- Black Sea Campaigns: Part of the Eastern Front of World War II
| Date | 22 June 1941 – August 1944 |
| Location | Black Sea |
| Result | Soviet victory |

Belligerents
- Romania; Germany; Italy (until 1943); Supported by; Hungary^{[citation needed]}; Bulgaria; Croatia;: Soviet Union

Commanders and leaders
- Horia Macellariu; Helmut Rosenbaum; Francesco Mimbelli;: Filipp Oktyabrskiy; Lev Vladimirsky;

Strength
- Romania 4 destroyers 4 torpedo boats 3 minelayers 3 gunboats 1 submarine tender 1 training ship 8 submarines Germany 16 torpedo boats 6 submarines 49 ASW craft 100+ landing craft Italy 7+ torpedo boats 6 submarines Bulgaria 11 torpedo boats 5 ASW craft 14 landing craft Croatia 12 ASW craft: Soviet Union 1 battleship 6 cruisers 19 destroyers 15 multi-purpose small ships 84 motor torpedo boats 44 submarines

= Black Sea campaigns (1941–1944) =

WWII operations

The Black Sea Campaigns were the operations of the Axis and Soviet naval forces in the Black Sea and its coastal regions during World War II between 1941 and 1944, including in support of the land forces.

The Black Sea Fleet was as surprised by Operation Barbarossa as the rest of the Soviet military.
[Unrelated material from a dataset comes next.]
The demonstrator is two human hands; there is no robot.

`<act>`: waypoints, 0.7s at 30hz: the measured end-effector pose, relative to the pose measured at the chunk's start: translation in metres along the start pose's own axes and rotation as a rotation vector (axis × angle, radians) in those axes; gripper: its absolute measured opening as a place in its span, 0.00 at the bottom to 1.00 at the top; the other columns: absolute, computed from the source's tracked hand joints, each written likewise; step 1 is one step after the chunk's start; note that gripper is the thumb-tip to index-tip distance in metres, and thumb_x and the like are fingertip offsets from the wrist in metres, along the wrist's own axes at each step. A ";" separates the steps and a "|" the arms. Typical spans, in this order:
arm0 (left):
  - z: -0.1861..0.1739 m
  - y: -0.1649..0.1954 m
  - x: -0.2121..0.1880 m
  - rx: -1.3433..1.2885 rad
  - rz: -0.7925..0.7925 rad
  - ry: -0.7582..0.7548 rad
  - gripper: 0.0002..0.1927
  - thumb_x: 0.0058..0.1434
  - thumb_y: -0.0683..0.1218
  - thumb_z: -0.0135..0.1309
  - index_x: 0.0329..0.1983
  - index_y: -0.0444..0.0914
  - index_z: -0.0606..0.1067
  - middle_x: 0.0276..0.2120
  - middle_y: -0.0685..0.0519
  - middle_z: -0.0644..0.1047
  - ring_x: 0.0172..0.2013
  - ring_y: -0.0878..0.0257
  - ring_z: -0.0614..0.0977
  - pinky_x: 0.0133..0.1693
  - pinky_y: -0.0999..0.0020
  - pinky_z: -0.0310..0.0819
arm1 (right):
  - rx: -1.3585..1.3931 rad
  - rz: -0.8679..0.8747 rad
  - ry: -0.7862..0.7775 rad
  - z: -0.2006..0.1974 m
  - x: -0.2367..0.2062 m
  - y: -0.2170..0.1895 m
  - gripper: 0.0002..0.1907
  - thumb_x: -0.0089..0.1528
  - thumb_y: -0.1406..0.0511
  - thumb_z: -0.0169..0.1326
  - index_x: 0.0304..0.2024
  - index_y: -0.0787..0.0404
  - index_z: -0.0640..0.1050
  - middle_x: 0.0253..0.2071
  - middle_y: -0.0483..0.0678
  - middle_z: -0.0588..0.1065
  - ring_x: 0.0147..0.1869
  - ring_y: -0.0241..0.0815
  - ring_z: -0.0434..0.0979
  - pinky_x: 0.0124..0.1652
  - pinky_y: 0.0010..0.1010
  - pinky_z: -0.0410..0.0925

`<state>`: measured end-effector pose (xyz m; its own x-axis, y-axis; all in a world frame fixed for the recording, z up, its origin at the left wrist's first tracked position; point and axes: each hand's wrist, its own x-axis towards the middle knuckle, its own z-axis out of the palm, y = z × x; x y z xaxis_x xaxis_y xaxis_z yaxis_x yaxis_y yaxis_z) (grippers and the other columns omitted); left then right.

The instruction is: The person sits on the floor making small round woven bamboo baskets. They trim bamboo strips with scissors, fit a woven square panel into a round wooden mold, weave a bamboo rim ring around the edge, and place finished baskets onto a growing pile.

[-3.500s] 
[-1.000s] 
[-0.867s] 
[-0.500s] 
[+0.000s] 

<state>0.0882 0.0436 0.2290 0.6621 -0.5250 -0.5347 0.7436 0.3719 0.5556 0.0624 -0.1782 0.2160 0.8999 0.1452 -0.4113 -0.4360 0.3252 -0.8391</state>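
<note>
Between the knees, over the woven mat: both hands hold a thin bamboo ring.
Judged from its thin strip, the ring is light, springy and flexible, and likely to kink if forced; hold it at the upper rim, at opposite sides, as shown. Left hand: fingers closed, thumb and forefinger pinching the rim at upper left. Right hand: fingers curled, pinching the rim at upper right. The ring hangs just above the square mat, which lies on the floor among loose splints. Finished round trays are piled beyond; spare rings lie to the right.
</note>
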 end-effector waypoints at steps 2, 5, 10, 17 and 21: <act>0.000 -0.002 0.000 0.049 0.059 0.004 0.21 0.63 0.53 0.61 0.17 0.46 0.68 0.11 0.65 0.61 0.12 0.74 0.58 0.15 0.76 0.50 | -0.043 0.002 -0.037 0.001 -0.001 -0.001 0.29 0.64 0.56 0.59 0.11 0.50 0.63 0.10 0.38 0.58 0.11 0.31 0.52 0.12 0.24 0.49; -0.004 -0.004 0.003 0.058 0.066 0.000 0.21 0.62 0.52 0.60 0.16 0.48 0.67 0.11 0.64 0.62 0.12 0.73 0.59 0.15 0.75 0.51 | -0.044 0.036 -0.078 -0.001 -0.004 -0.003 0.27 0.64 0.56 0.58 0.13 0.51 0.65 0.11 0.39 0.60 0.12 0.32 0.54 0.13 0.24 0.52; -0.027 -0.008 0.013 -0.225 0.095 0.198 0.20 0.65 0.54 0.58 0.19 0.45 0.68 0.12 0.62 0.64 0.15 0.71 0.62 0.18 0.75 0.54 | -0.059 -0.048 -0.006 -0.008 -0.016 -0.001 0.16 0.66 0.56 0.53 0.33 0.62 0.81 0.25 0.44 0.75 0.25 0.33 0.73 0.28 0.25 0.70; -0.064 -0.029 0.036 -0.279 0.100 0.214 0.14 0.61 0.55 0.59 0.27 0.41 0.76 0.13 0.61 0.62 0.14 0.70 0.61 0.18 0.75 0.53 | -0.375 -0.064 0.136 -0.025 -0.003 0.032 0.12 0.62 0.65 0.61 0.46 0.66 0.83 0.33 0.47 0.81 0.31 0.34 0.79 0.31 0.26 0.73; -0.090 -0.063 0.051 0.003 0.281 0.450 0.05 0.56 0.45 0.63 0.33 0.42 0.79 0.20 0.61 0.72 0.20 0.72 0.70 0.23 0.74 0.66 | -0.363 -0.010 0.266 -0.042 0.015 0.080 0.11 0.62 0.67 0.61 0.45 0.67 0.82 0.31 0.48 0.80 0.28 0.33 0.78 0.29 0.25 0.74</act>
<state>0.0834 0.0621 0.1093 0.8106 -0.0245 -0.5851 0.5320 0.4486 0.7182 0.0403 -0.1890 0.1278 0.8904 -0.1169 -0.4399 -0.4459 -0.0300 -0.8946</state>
The Axis forces in the Black Sea consisted of the Romanian and Bulgarian navies together with German and Italian units transported to the area via rail and canal. Although the Soviets enjoyed an overwhelming superiority in surface ships over the Axis, this was effectively negated by German air superiority and most of the Soviet ships sunk were destroyed by bombing. For the majority of the war, the Black Sea Fleet was commanded by Vice Admiral Filipp Oktyabrskiy, its other commander being Lev Vladimirsky.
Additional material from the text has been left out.